Ludwig van Beethoven, ultimes sonates par Alexandre Tharaud

Arte
05/11/18 ~ 05:00 - 05:45

Dans l'atmosphère ténébreuse et romantique de deux châteaux à l'abandon, le pianiste Alexandre Tharaud invite à un délicat voyage intérieur, guidé par l'image et la musique. Critique : C’est dans un corps en ruine que Beethoven, en 1821 et 1822, compose ses dernières sonates. Et c’est dans des châteaux en ruine qu’Alexandre Tharaud a choisi de les interpréter. Fuites d’eau, gravats, murs lépreux… tout renvoie à la déchéance où est plongé le compositeur. Outre sa surdité il souffre d’une jaunisse qui le « dégoûte », prémices de la cirrhose qui l’emportera peu après. Il s’adonne aussi à l’alcool, fréquente les tavernes de Vienne… Ce qui ne l’empêche pas de produire ces magnifiques sonates nºs 31 et 32 (op. 110 et 111), œuvres aux accents testamentaires, empreintes à la fois de lyrisme profond et de rigueur formelle impeccable, comme un écho à son combat contre la maladie. Dans la 32, structurée en deux mouvements seulement, il déploie un discours noir, chargé de folie démoniaque, qui s’élève vers la fin en une extase céleste.
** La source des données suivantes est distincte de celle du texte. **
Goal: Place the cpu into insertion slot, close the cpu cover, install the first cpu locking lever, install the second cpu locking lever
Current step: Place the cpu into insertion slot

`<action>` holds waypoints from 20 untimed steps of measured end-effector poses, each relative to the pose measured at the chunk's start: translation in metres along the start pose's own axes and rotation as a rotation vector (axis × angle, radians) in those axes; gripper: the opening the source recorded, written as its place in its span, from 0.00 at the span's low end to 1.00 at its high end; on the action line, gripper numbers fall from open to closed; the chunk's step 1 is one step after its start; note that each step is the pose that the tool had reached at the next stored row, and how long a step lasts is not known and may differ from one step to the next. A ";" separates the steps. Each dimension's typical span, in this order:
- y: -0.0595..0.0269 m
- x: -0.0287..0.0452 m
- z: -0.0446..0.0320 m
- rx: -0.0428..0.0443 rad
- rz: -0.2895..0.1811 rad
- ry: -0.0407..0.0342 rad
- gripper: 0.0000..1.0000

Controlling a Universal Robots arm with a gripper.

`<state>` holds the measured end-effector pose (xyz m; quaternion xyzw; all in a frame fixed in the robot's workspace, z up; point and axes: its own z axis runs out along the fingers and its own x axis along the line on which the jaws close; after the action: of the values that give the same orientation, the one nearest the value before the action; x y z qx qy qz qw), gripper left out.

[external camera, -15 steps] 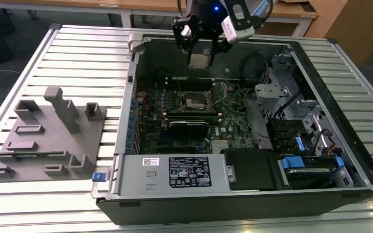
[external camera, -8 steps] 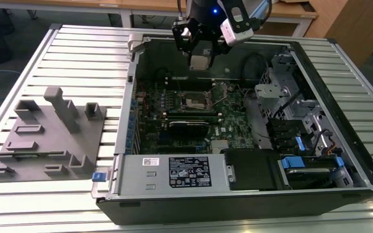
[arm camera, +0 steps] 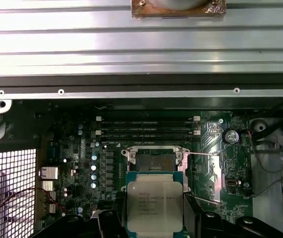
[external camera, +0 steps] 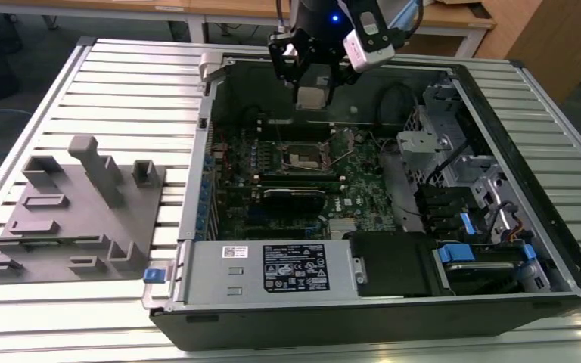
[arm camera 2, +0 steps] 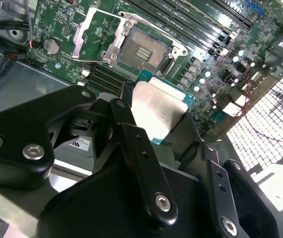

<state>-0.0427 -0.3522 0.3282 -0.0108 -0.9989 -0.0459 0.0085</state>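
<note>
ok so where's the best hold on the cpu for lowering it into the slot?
Probably by two opposite thin edges, fingers closing in from either side, which is how the gripper has it in the first wrist view. The cpu is a thin flat square, so an edge pinch leaves both flat faces clear. It also keeps the fingers outside the rim of the open insertion slot.

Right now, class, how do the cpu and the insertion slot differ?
The cpu has a pale silver top; the insertion slot is dark in its centre. The cpu is held in the gripper's jaws; the insertion slot sits empty on the motherboard. Both are square and similar in size.
</note>
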 end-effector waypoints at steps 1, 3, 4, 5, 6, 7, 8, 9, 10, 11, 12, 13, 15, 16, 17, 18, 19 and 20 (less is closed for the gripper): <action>-0.0001 0.0000 0.0010 0.0002 0.000 0.0000 0.54; -0.0003 -0.0001 0.0028 0.0003 0.000 -0.0003 0.54; -0.0003 -0.0001 0.0030 0.0006 0.000 -0.0002 0.54; -0.0003 -0.0001 0.0030 0.0007 0.000 -0.0001 0.54; -0.0003 0.0000 0.0030 0.0007 0.000 -0.0001 0.54; -0.0003 -0.0001 0.0033 0.0005 0.000 -0.0002 0.54; -0.0004 -0.0001 0.0036 0.0005 0.000 -0.0002 0.54; -0.0004 -0.0001 0.0036 0.0005 0.000 -0.0002 0.54; -0.0004 -0.0001 0.0036 0.0005 0.000 -0.0002 0.54; -0.0004 -0.0001 0.0036 0.0005 0.000 -0.0002 0.54; -0.0004 -0.0001 0.0036 0.0005 0.000 -0.0002 0.54; -0.0004 -0.0001 0.0041 0.0005 0.000 -0.0003 0.54; -0.0005 -0.0001 0.0046 0.0005 0.000 -0.0003 0.54; -0.0005 -0.0001 0.0047 0.0004 0.000 -0.0003 0.54; -0.0005 -0.0001 0.0050 0.0003 0.000 -0.0003 0.54; -0.0005 -0.0001 0.0054 0.0001 0.000 -0.0004 0.54; -0.0006 -0.0001 0.0059 0.0003 0.000 -0.0003 0.54; -0.0006 -0.0001 0.0065 0.0004 0.000 -0.0002 0.54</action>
<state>-0.0427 -0.3522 0.3217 -0.0108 -0.9989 -0.0457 0.0084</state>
Et surtout bizarrement visionnaire : on y entend des rythmes swing ! Chose qui sied à merveille au geste de Tharaud, qui, à l’occasion, ne rechigne pas à taper le blues ou le ragtime… Dommage que par endroits, heureusement très rares, la captation laisse une impression de playback, comme si le son ne collait pas à l’image. L’art du grand Ludwig ne souffre pas la feinte.